Em declarações à agência Lusa a propósito do Dia do Médico de Família, que hoje se assinala, o bastonário da Ordem dos Médicos (OM), Carlos Cortes, lembrou a importância da Medicina Geral e Familiar (MGF) nos cuidados de saúde, não só pela atividade que desempenha, mas porque acaba por “aliviar os hospitais”.
“Tem um peso muito grande dos cuidados de saúde em Portugal (…) não só pela sua atividade direta na literacia, na promoção, na prevenção, na medicina humanizada, na medicina curativa e no acompanhamento da pessoa, da sua família e da comunidade, mas também porque alivia a pressão sobre os hospitais”, afirmou, sublinhando: “se houver cuidados de saúde primários capacitados os problemas de saúde dos doentes não se vão agudizar”.
No início de maio de 2024, estavam inscritos na Ordem dos Médicos 9.003 médicos com a especialidade de MGF, a maioria mulheres (5.788). Dos inscritos, mais de 45% (4.115) têm idade superior a 65 anos e 18% tem mais de 70 anos.
O bastonário sublinhou que o envelhecimento destes especialistas se relaciona com a falta de atratividade da carreira: “como as más condições de trabalho para os médicos, a más condições formativas, não há desenvolvimentos de projetos, nomeadamente de investigação”.
Ainda que ressalve tratar-se de matéria sindical, o bastonário reconhece a importância da “dignificação remuneratória”.
Os números da OM indicam que a MGF é a especialidade que tem ficado com mais vagas por preencher nos últimos anos, uma realidade que a Ordem considera “preocupante”.
Em 2023, das 617 vagas disponíveis, 165 (26,7%) ficaram por preencher.
“Apesar de a Ordem dos Médicos ter conseguido identificar, do ponto de vista formativo, um conjunto de vagas para especialidade, elas têm ficado desertas, fundamentalmente (…) pela falta de atratividade”, notou.

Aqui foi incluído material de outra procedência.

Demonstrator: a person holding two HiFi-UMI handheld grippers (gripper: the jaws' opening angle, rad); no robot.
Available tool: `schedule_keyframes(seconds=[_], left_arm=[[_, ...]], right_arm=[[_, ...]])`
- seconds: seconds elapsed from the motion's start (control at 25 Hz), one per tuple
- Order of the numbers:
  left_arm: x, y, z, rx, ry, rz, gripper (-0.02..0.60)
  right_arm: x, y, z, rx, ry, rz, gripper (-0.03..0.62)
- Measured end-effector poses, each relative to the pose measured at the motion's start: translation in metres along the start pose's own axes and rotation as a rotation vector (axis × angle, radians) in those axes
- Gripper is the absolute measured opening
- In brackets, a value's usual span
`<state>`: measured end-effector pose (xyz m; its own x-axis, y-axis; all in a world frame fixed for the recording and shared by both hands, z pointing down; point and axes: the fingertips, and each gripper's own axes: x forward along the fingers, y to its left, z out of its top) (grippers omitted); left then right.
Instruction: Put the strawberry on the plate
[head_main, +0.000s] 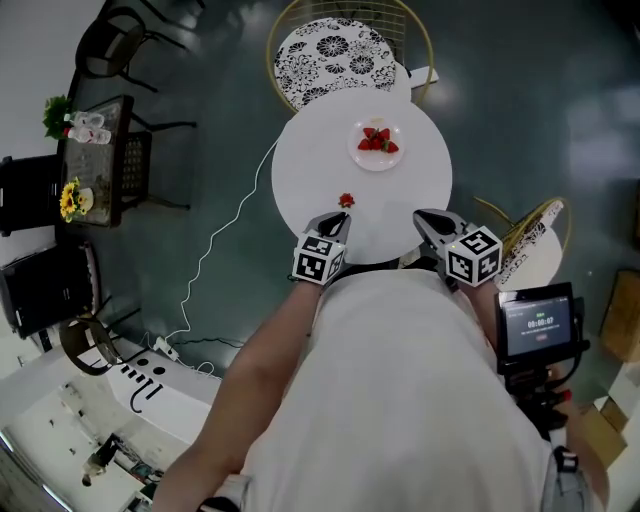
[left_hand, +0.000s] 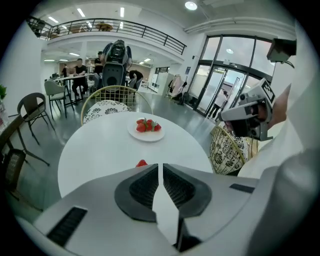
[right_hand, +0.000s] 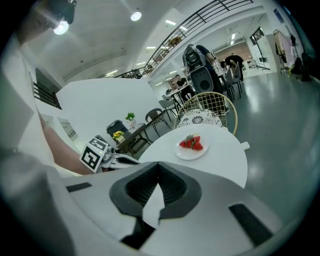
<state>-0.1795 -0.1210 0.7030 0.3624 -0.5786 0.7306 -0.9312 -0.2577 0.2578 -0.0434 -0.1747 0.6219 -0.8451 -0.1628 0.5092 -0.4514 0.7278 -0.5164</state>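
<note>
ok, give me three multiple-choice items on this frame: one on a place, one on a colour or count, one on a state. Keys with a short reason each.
1. Where on the table is the strawberry that lies off the plate?
A) far side, behind the plate
B) near side, just ahead of the left claw
C) touching the plate's rim

2. What colour is the table?
A) black
B) wood brown
C) white

3. What state is the left claw in?
A) shut, nothing in it
B) shut on the strawberry
C) wide open

Key:
1 B: the head view shows it right in front of the left claw's tips.
2 C: the round top is white in all views.
3 A: the left gripper view shows the jaws together, with the strawberry beyond them.
</note>
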Motion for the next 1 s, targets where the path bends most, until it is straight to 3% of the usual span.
schedule_keyframes(seconds=[0.32, 0.52, 1.0], left_arm=[[0.018, 0.013, -0.002, 0.079, 0.098, -0.001, 0.056], [0.026, 0.025, -0.010, 0.172, 0.177, 0.004, 0.088], [0.045, 0.033, -0.013, 0.307, 0.262, -0.019, 0.158]], right_arm=[[-0.003, -0.002, -0.001, 0.039, 0.003, -0.025, 0.005], [-0.004, -0.004, 0.000, 0.044, 0.016, -0.033, 0.005], [-0.010, -0.011, -0.004, 0.080, 0.007, -0.070, 0.005]])
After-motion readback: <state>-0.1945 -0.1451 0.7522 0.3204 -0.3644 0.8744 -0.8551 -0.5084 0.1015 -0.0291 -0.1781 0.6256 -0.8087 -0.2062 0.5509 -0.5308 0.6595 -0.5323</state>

O bastonário salientou igualmente a importância da MGF na “medicina de proximidade”, revelando que esta foi a especialidade que “mais e melhor evoluiu nas ultimas décadas”.

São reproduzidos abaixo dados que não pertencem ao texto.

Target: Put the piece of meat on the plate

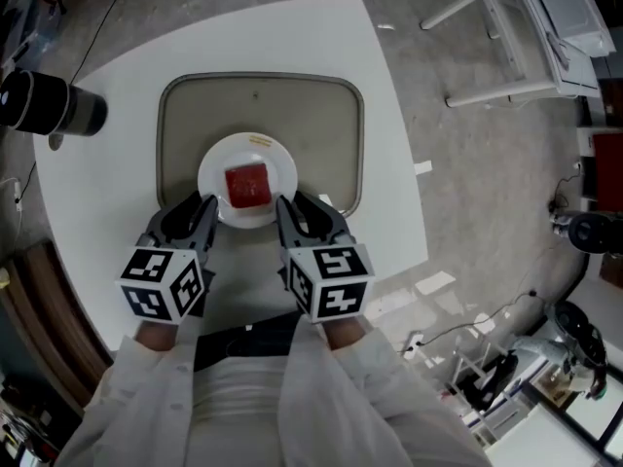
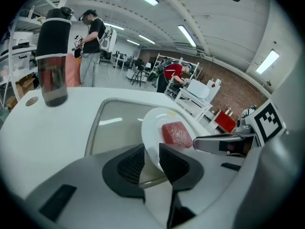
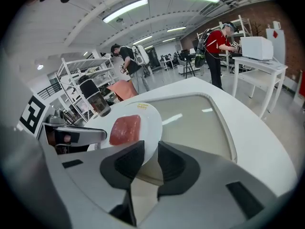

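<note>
A red piece of meat (image 1: 248,186) lies in the middle of a white plate (image 1: 216,163), which is over the near part of a grey tray (image 1: 195,115). My left gripper (image 1: 204,204) is shut on the plate's left near rim, and my right gripper (image 1: 290,205) is shut on its right near rim. In the left gripper view the plate (image 2: 155,123) runs tilted between the jaws of the left gripper (image 2: 151,159), with the meat (image 2: 177,134) just beyond. In the right gripper view the plate (image 3: 150,118) sits between the jaws of the right gripper (image 3: 151,159), beside the meat (image 3: 125,129).
The tray rests on a round white table (image 1: 321,56). A black flask (image 1: 49,105) stands at the table's left edge with a small round cap (image 1: 55,142) beside it. White racks (image 1: 506,37) stand on the floor at the upper right. People stand far off in the room.
</note>
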### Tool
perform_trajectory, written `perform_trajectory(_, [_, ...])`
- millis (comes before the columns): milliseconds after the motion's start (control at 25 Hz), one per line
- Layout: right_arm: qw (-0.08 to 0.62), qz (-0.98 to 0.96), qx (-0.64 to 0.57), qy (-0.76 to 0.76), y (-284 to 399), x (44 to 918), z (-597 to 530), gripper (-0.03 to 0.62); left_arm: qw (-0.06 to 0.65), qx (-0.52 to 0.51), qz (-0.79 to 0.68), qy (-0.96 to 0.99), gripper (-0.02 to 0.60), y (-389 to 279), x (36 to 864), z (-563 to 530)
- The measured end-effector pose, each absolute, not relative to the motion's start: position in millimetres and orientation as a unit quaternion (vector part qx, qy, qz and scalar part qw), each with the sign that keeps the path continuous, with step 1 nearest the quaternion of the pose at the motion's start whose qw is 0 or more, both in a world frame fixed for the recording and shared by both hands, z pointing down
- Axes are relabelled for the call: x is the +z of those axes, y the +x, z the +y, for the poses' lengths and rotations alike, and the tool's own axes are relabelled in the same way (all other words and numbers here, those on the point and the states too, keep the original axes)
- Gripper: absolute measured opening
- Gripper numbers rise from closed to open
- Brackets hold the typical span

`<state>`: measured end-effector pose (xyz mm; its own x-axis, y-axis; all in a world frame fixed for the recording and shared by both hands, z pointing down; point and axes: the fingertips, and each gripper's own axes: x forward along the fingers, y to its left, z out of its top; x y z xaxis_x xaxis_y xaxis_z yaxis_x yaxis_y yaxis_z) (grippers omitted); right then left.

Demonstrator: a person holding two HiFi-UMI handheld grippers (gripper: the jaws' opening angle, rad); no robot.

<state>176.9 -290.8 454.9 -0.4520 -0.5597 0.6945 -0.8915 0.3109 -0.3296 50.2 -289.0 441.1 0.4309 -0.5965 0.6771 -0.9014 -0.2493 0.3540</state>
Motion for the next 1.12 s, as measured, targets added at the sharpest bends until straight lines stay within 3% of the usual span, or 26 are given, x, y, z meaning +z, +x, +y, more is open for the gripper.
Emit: perform_trajectory(1120, [0.248,-0.769,0.376,0.454,200.1,479.9,-356.6,0.095,0.390,0.242,-0.509,0.728,0.103,73.7,475.0,-352.7])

Desde 2020, foram abertas 2.704 vagas para esta especialidade, um crescimento neste período superior a 25% no número de vagas. Contudo, sobretudo nos últimos dois anos, muitas têm ficado vazias.
Por seu lado, o presidente da Associação Portuguesa de Medicina Geral e Familiar (APMGF), Nuno Jacinto, sublinhou o “hiato geracional” destes especialistas: “há muitos médicos de familia com mais de 60 anos e muitos dos 45 para baixo”.
Atribuiu esta situação à forma como foi orientada a entrada no curso de medicina ao longo dos anos, mas concordou que a grande causa é a falta de atratividade do Serviço Nacional de Saúde (SNS).
“Agora, não são só os especialistas em MGF que não escolhem nenhuma vaga, são também os colegas no inicio do internato que preferem nem sequer fazer o internato e ficam a fazer outras coisas”, alertou.
Questionado sobre se a generalização das Unidades de Saúde Familiar (USF) modelo B (com pagamentos extra por objetivos) pode ajudar a atrair mais especialistas, disse que o que aconteceu “não foi uma verdadeira generalização do que existia”.
“Alterámos as regras de cálculo dos incentivos, a forma como esses indicadores são aplicados às remunerações e mudámos diversas coisas que, por um lado, dificultam o acesso a esses incentivos e, por outro, criam regras pelo menos questionáveis”, disse o responsável, dando o exemplo da relação entre a remuneração de todos os profissionais das USF à prescrição de exames e de medicamentos.
“Isto faz com que estas equipas não consigam chegar onde estavam as outras [das ULS anteriores] e as outras arriscam-se a baixar o que tinham (…). Acaba por não agradar a ninguém”, insistiu.
Disse que “o panorama continua pouco atrativo” e, mesmo com as medidas tomadas até agora, considerou que não é expectável que haja mudanças quanto a eventuais vagas vazias já no próximo concurso.